Influence of the reward on the abstractions
-
1
Honda Research Institute Europe GmbH, Honda Research Institute Europe GmbH, Germany
1. Introduction
The integration of multiple subsystems is a key to building of an autonomous system. In this contribution we consider interfaces between two subsystems: reward and abstractions. Both were thoroughly investigated, but to our knowledge mostly isolated from each other (Oudeyer, 2008), (Pezzulo, 2007). Our analysis leads to categorization of different abstraction types based on the influence of the reward and not on the content of representation. With help of gained overview we show how the integration of different abstraction types supports the ongoing development.
2. Categorization of abstraction types
We clarify first what we mean by abstractions. The system can observe its current state in sensorimotor space as well as causality either between time-delayed measurements (predictive model) or between measurements in different sensory channels (associative model). Both types of causality can be formalized as expectations. As the observation space is huge, most implementations aim at clustering and discretization of this space. This is how the abstractions, i.e. action or perception primitives, come into play. We use the term abstractions for this initial stage in difference to the term symbol that implies existence of symbol-symbol links and grammar.

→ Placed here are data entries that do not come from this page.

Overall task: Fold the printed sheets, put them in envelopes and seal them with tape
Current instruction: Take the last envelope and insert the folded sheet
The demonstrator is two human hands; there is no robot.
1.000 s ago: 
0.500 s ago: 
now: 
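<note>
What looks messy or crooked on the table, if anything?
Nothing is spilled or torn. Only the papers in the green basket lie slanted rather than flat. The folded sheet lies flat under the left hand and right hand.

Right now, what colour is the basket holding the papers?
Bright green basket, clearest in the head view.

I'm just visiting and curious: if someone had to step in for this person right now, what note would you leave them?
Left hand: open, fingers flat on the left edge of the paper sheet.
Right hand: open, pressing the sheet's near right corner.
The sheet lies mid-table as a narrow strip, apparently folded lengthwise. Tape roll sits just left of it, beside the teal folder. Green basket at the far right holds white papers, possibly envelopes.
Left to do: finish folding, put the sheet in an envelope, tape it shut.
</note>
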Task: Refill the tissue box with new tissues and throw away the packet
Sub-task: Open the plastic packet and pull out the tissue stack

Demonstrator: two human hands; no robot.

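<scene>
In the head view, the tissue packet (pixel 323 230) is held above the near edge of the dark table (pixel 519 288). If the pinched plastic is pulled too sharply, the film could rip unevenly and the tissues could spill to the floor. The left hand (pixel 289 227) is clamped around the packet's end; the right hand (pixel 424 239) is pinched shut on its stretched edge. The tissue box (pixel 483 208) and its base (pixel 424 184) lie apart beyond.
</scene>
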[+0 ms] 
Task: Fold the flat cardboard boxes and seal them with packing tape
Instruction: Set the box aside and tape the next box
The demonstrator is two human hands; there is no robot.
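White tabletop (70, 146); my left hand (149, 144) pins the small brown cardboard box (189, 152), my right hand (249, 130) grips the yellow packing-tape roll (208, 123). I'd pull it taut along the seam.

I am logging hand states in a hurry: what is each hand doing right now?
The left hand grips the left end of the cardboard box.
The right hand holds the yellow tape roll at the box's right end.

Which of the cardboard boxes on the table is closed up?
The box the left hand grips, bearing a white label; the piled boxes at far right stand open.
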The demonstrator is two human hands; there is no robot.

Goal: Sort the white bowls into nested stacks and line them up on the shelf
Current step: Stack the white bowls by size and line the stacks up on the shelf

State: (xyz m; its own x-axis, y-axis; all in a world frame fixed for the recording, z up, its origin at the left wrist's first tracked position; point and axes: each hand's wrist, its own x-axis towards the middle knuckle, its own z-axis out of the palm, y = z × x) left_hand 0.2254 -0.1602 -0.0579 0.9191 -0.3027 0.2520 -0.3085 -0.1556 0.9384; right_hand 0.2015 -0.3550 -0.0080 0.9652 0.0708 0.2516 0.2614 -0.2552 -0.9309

2.1 Statistical structuring of the system-environment interaction
The observations done by the system obviously depend on the behavior of the system (Lungarella, 2005). If the behavior follows reward optimization, then it indirectly influences abstraction building. This statistical influence can be made more explicit, for example (Hart, 2006) refines the discretization if entropy of the behavior choice is high.
2.2 Discrimination according to reward
The reward can itself be a part of observation. Then the observation space can be directly segmented according to the amount of the reward (Ishiguro, 1996). Alternatively the reward or value function can be used as a teaching signal for clustering as discussed in (Koerner, 1998).
2.3 Optimization of abstractions with respect to reward
Optimization is a qualitatively different way how the reward can influence the building of abstractions, (Wolpert, 1998). The authors assume that there exists an initial clustering of the sensorimotor flow into the predictive models and corresponding inverse models to produce a desired action. As a result of the reiteration of action optimization and differentiated model update, each pair of prediction and inverse models gets specialized to a particular context.
2.4 Optimization of abstractions with respect to internal processing
Finally, abstractions can be introduced as a result of the optimization of the operations to be executed on the abstraction layer, e.g. optimization of memorization or planning (Toussaint, 2006).
Figure 1 schematically shows different types of abstractions discussed above.
A natural question arises whether we should prefer one type to another.
We believe that the discussion about the best suited abstraction type is contra-productive.
Instead we investigate how one abstraction type supports the building of another type.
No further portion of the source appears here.